Background: Cardiac injury is common in patients who are hospitalized with coronavirus disease 2019 (COVID-19) and portends poorer prognosis. However, the mechanism and the type of myocardial damage associated with severe acute respiratory syndrome coronavirus 2 (SARS-CoV-2) remain uncertain.
Methods: We conducted a systematic pathological analysis of 40 hearts from hospitalized patients dying of COVID-19 in Bergamo, Italy, to determine the pathological mechanisms of cardiac injury. We divided the hearts according to presence or absence of acute myocyte necrosis and then determined the underlying mechanisms of cardiac injury.
Results: Of the 40 hearts examined, 14 (35%) had evidence of myocyte necrosis, predominantly of the left ventricle. Compared with subjects without necrosis, subjects with necrosis tended to be female, have chronic kidney disease, and have shorter symptom onset to admission. The incidence of severe coronary artery disease (ie, >75% cross-sectional narrowing) was not significantly different between those with and without necrosis. Three of 14 (21.4%) subjects with myocyte necrosis showed evidence of acute myocardial infarction, defined as ≥1 cm2 area of necrosis, whereas 11 of 14 (78.6%) showed evidence of focal (>20 necrotic myocytes with an area of ≥0.05 mm2 but <1 cm2) myocyte necrosis.

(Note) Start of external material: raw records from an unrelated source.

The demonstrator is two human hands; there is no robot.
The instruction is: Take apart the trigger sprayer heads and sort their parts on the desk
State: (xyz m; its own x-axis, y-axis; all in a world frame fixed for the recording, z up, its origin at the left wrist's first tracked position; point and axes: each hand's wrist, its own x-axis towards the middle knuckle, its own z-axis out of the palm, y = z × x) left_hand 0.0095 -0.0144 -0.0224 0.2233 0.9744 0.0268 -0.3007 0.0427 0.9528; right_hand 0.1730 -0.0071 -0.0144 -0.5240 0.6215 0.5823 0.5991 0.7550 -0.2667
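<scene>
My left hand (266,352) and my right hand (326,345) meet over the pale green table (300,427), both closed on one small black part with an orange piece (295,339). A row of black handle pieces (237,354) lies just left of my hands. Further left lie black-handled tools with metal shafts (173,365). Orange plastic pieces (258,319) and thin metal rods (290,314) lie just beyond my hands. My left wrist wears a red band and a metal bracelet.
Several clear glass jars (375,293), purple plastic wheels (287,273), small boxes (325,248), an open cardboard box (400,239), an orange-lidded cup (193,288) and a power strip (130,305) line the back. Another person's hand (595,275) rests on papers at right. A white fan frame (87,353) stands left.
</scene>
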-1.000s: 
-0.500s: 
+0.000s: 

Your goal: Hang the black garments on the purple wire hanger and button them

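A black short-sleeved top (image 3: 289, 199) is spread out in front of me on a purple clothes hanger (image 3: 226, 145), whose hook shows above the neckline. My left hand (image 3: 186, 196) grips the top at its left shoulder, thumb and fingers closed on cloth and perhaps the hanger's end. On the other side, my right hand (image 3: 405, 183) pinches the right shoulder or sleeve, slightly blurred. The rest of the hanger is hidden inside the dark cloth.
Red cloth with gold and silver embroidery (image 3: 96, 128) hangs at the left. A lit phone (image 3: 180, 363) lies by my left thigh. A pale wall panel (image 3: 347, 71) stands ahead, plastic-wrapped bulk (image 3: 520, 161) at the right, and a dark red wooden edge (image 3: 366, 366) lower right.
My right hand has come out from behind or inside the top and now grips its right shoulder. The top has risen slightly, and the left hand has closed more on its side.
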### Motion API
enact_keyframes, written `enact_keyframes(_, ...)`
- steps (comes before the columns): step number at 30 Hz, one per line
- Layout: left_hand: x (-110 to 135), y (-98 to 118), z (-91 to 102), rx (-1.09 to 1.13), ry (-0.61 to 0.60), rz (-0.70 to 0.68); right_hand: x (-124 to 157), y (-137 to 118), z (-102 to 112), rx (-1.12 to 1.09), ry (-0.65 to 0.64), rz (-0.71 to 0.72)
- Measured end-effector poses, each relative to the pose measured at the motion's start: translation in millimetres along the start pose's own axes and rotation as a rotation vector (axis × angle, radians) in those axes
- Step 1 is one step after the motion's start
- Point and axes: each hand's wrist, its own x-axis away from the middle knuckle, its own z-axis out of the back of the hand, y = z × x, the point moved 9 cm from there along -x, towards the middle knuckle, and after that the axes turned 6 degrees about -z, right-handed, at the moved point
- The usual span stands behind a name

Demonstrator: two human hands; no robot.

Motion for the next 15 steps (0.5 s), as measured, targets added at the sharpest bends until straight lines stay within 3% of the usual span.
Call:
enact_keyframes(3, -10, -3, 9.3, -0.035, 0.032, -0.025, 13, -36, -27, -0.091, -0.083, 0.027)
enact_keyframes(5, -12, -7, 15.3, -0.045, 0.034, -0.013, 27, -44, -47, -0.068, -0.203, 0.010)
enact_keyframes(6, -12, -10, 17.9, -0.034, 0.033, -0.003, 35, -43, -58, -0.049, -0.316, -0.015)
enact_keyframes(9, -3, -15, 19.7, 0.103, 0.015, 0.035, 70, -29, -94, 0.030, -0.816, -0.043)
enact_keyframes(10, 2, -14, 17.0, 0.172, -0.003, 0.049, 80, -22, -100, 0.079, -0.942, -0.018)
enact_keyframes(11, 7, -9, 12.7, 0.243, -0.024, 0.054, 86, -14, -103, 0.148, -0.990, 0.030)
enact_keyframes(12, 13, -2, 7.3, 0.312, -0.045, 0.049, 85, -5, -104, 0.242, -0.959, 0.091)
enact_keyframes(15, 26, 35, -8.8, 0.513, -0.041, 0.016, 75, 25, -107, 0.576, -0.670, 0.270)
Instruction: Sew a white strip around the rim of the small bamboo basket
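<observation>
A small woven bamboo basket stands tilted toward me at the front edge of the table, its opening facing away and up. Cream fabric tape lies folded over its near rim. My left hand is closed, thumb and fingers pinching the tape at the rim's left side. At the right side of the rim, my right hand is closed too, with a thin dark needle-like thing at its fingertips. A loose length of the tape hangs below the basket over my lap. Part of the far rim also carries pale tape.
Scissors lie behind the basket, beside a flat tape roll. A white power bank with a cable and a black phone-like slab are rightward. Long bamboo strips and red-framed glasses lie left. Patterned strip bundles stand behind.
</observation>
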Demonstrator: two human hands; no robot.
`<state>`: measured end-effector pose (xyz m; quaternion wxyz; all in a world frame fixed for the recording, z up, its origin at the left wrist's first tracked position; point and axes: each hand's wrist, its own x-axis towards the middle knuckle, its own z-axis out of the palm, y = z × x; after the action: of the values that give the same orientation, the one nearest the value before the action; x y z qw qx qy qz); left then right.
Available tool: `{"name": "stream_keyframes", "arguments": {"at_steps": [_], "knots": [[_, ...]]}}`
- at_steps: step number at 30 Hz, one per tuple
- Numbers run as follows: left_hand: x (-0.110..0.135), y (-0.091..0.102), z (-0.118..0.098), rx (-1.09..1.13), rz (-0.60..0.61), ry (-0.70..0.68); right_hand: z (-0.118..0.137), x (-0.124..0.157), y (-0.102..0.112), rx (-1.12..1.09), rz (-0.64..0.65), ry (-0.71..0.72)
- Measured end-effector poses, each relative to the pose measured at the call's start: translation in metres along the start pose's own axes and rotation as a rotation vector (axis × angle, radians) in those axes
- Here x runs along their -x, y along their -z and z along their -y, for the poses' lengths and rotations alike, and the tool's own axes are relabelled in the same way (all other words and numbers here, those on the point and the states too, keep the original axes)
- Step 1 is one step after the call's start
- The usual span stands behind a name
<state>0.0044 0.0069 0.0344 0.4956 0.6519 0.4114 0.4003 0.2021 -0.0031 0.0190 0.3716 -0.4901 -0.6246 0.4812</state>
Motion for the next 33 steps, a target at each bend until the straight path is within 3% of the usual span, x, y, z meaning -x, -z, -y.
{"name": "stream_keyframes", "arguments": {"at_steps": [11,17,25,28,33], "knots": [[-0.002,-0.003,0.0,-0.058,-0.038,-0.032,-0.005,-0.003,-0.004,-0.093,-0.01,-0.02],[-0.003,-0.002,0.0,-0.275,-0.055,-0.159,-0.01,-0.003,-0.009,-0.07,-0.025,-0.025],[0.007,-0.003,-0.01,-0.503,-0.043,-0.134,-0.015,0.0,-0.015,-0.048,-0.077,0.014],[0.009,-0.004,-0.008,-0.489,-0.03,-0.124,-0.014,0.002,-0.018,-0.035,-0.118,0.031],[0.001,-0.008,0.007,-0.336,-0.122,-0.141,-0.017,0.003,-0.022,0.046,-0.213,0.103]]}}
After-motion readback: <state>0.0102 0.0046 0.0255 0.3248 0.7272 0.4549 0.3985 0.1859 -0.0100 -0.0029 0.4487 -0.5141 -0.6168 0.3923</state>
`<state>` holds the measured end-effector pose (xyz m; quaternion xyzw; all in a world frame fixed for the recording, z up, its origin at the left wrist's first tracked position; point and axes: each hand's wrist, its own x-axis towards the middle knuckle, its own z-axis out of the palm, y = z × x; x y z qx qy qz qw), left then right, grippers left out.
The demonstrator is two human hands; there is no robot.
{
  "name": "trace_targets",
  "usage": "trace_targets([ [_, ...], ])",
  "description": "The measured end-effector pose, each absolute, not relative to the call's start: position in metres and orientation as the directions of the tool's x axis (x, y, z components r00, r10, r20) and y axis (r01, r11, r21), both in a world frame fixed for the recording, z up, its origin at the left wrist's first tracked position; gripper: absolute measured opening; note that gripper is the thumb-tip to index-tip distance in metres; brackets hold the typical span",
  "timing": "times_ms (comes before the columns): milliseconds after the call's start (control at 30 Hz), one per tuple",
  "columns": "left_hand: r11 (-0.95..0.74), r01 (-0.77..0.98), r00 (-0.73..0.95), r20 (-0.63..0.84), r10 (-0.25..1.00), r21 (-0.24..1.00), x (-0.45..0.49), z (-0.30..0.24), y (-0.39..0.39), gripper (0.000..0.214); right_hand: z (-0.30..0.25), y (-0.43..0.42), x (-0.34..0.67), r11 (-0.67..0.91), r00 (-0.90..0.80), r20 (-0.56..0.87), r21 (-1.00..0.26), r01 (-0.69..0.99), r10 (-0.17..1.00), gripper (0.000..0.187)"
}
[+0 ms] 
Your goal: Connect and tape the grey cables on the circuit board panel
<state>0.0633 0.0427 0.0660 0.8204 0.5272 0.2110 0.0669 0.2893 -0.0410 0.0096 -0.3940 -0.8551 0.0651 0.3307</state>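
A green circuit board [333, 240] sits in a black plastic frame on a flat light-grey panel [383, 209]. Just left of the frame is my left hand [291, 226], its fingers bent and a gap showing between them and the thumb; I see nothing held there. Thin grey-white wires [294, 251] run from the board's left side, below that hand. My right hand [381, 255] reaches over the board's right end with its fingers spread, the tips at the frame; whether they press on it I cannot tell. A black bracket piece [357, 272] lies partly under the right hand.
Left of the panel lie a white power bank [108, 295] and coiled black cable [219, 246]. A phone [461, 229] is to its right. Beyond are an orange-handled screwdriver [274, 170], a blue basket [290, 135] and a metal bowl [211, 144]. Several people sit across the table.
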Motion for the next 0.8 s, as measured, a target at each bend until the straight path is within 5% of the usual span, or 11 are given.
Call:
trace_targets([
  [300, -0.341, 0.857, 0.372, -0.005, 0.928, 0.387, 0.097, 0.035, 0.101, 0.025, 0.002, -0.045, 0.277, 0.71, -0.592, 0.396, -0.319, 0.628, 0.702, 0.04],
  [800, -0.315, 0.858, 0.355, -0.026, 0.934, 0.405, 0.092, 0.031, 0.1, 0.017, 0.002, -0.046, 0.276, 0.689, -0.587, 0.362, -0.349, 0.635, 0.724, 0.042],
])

Cardiac thrombi were present in 11 of 14 (78.6%) cases with necrosis, with 2 of 14 (14.2%) having epicardial coronary artery thrombi, whereas 9 of 14 (64.3%) had microthrombi in myocardial capillaries, arterioles, and small muscular arteries. We compared cardiac microthrombi from COVID-19-positive autopsy cases to intramyocardial thromboemboli from COVID-19 cases as well as to aspirated thrombi obtained during primary percutaneous coronary intervention from uninfected and COVID-19-infected patients presenting with ST-segment-elevation myocardial infarction. Microthrombi had significantly greater fibrin and terminal complement C5b-9 immunostaining compared with intramyocardial thromboemboli from COVID-19-negative subjects and with aspirated thrombi. There were no significant differences between the constituents of thrombi aspirated from COVID-19-positive and -negative patients with ST-segment-elevation myocardial infarction.
Conclusions: The most common pathological cause of myocyte necrosis was microthrombi. Microthrombi were different in composition from intramyocardial thromboemboli from COVID-19-negative subjects and from coronary thrombi retrieved from COVID-19-positive and -negative patients with ST-segment-elevation myocardial infarction. Tailored antithrombotic strategies may be useful to counteract the cardiac effects of COVID-19 infection.
Keywords: COVID-19; SARS-CoV-2; cardiovascular disease; heart.